### Your instructions
Scan the entries below and report only how many lines contain "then".

### Supplied data
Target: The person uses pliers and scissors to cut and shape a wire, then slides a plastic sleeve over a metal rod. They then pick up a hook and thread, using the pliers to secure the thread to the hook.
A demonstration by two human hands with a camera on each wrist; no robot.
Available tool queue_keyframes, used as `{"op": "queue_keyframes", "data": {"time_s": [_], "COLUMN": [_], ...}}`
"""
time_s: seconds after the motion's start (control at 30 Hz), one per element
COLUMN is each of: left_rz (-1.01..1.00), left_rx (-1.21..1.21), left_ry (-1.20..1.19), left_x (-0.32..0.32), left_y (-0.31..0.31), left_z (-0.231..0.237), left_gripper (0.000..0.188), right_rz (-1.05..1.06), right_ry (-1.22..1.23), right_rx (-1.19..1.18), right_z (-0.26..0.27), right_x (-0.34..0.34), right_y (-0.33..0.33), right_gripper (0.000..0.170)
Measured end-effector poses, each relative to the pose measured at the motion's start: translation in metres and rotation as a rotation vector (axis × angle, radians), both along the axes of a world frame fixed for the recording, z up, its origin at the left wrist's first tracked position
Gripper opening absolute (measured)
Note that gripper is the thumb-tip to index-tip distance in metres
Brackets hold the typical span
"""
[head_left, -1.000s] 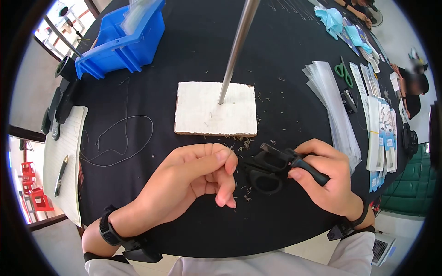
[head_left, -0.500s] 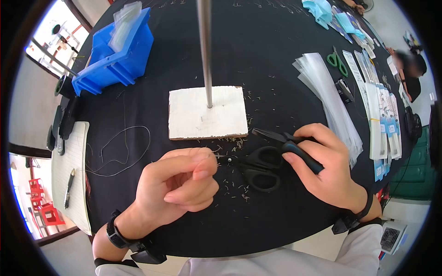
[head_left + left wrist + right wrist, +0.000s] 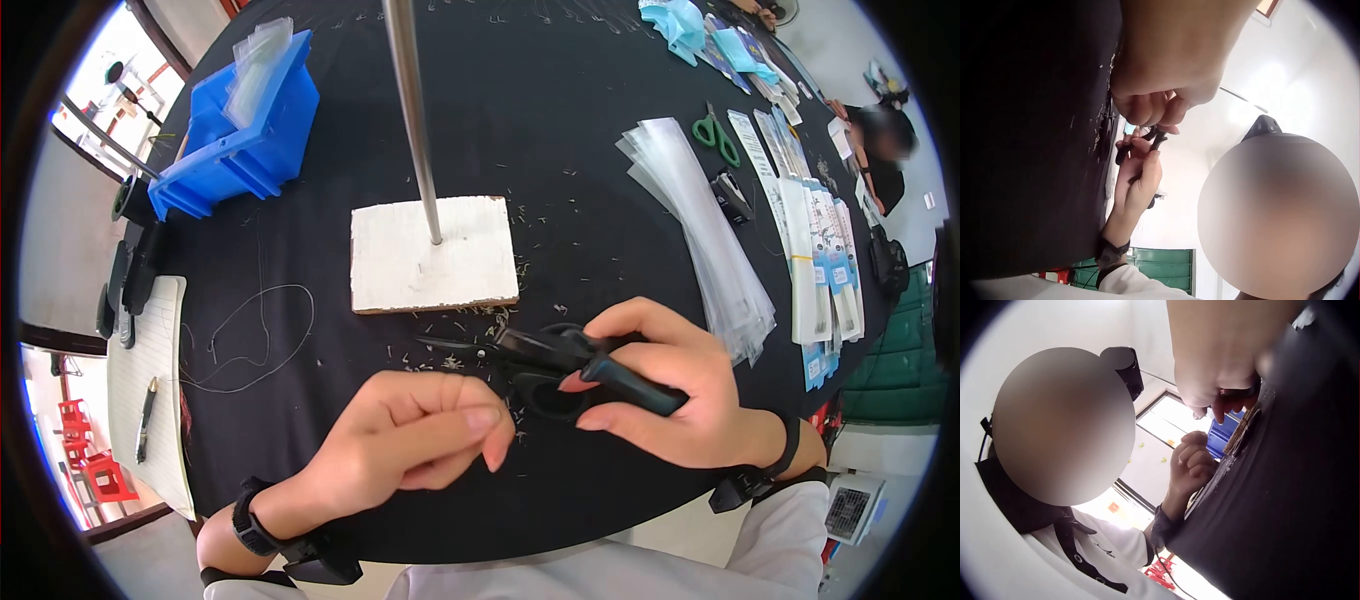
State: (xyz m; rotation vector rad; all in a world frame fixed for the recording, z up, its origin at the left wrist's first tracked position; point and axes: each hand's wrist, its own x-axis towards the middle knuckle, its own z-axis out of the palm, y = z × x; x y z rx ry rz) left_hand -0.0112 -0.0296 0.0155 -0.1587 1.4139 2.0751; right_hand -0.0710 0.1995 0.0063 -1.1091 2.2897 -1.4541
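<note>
In the head view my right hand [image 3: 670, 390] grips a pair of black-handled pliers [image 3: 640, 385], their short metal nose pointing left. Beneath them, black scissors [image 3: 550, 400] lie on the dark cloth, partly covered by the pliers. My left hand [image 3: 420, 435] is close on the left, its thumb pressed against the curled index finger; I cannot tell what fine thing is pinched there. The left wrist view has the left hand [image 3: 1160, 94] just above the right hand [image 3: 1138, 181]. In the right wrist view the left hand [image 3: 1191, 465] is loosely fisted.
A white board [image 3: 400, 270] with an upright metal rod [image 3: 415, 130] stands ahead, small clippings around it. Clear plastic sleeves [image 3: 700, 240], green scissors [image 3: 716, 138] and packets [image 3: 825, 260] lie right. A blue bin [image 3: 240, 150], looped line [image 3: 250, 385] and a pen [image 3: 147, 420] on a notebook [image 3: 165, 330] are left.
The pliers in my right hand have moved left, over the scissors and closer to my left hand. My left hand has turned and come lower. The head view has shifted slightly.
</note>
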Motion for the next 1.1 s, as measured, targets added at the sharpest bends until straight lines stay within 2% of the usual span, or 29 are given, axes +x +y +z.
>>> {"op": "queue_keyframes", "data": {"time_s": [0.17,0.27,0.67,0.87,0.97,1.1], "left_rz": [-0.161,-0.217,-0.207,-0.207,-0.105,-0.112], "left_rx": [0.029,0.035,-0.029,-0.169,-0.187,-0.244], "left_ry": [-0.057,-0.013,-0.021,0.065,0.056,0.087], "left_x": [0.0051,0.0090,0.0089,0.0091,0.0108,0.0089], "left_y": [0.0046,0.0043,0.0042,0.0023,0.0074,0.0054], "left_z": [0.0042,-0.0013,0.0006,-0.0022,-0.0033,-0.0035], "left_gripper": [0.022,0.024,0.023,0.021,0.018,0.014], "right_rz": [0.068,0.119,0.134,0.127,0.131,0.134], "right_ry": [-0.017,-0.036,0.004,0.062,0.095,0.144], "right_rx": [-0.044,-0.092,-0.098,-0.076,-0.058,-0.046], "right_z": [-0.0029,-0.0070,-0.0062,-0.0040,-0.0027,-0.0039], "right_x": [0.0068,0.0080,0.0072,0.0042,0.0029,0.0033], "right_y": [-0.0096,-0.0117,-0.0118,-0.0096,-0.0088,-0.0091], "right_gripper": [0.021,0.021,0.018,0.019,0.019,0.021]}}
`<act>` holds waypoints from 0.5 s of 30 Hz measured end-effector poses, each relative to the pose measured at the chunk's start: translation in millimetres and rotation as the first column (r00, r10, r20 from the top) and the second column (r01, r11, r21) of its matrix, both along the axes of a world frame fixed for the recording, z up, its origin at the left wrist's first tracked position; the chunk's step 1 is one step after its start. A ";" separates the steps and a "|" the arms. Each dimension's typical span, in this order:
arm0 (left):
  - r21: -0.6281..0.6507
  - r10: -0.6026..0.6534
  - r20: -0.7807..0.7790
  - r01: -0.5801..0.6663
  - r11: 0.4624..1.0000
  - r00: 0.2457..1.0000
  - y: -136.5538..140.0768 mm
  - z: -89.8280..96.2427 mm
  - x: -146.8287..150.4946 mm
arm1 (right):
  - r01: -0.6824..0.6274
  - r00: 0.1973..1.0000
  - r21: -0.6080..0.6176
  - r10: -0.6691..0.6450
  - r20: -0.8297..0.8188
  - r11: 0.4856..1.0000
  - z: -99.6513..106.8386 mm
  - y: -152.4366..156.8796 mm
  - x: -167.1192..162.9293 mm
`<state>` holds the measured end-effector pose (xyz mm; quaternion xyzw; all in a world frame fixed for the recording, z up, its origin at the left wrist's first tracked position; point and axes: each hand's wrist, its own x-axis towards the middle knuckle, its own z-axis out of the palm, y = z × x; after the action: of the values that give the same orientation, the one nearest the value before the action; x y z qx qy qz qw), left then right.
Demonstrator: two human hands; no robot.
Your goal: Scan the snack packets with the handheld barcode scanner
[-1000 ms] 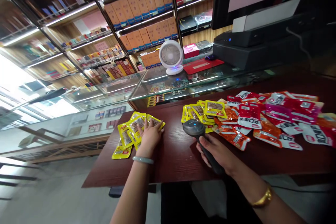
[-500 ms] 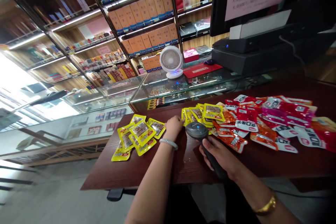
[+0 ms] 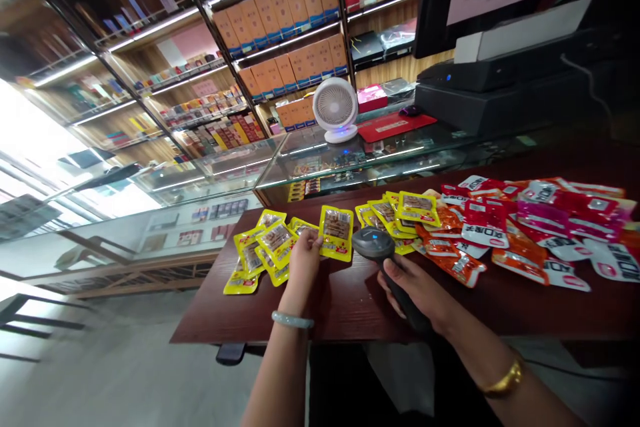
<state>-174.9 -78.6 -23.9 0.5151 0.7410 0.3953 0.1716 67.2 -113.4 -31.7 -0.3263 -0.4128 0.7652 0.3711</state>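
My left hand pinches the left edge of a yellow snack packet, whose barcode side faces me. In my right hand is a black handheld barcode scanner, gripped by its handle, its head close to the right of that packet. A loose pile of yellow packets lies on the left of the table, partly behind my left hand. Behind the scanner sits another group of yellow packets. To its right, red, orange and pink snack packets are heaped together.
The dark red wooden table ends at a front edge near me. Beyond it stand a glass display counter, a white fan and a red mat. A monitor and dark machine occupy the back right.
My left hand has come back leftward from the middle yellow group, now holding one yellow packet upright beside the scanner. The scanner stays in my right hand. The view has shifted slightly.
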 end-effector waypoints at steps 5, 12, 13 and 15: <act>0.044 -0.026 0.133 0.020 0.999 0.991 -22.2 -9.6 -9.9 | 0.003 0.998 0.018 -0.002 -0.061 1.000 5.8 -1.8 -9.1; 0.052 -0.042 0.166 0.034 0.998 0.985 -34.6 -23.0 -13.5 | -0.005 0.993 -0.002 0.005 -0.114 1.000 13.5 2.5 -18.5; 0.052 -0.035 0.156 0.027 0.998 0.987 -35.0 -23.3 -13.5 | -0.008 0.994 -0.005 0.008 -0.109 1.000 13.1 2.3 -19.6; 0.033 0.010 0.128 -0.014 0.999 0.992 -35.2 -22.0 -15.5 | -0.013 0.996 -0.004 0.012 -0.093 1.000 11.4 1.3 -21.4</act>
<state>-190.4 -113.8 -45.8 0.4870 0.7247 0.4410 0.2077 45.9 -112.1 -20.3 -0.2887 -0.3951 0.7828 0.3843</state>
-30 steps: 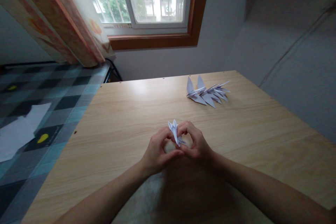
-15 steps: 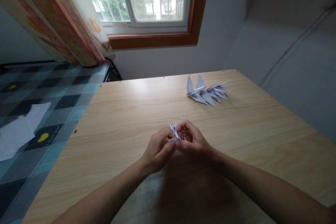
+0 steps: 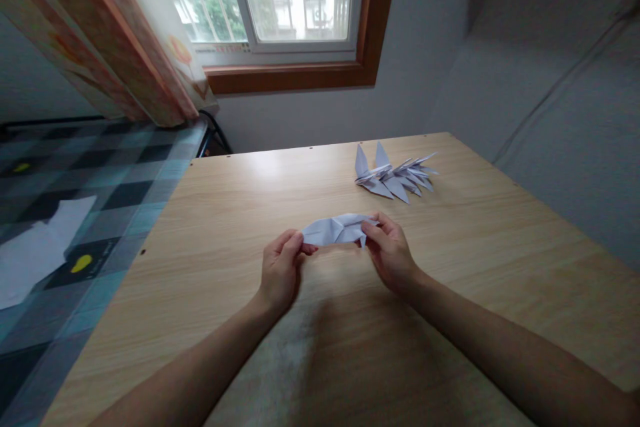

### Task response
2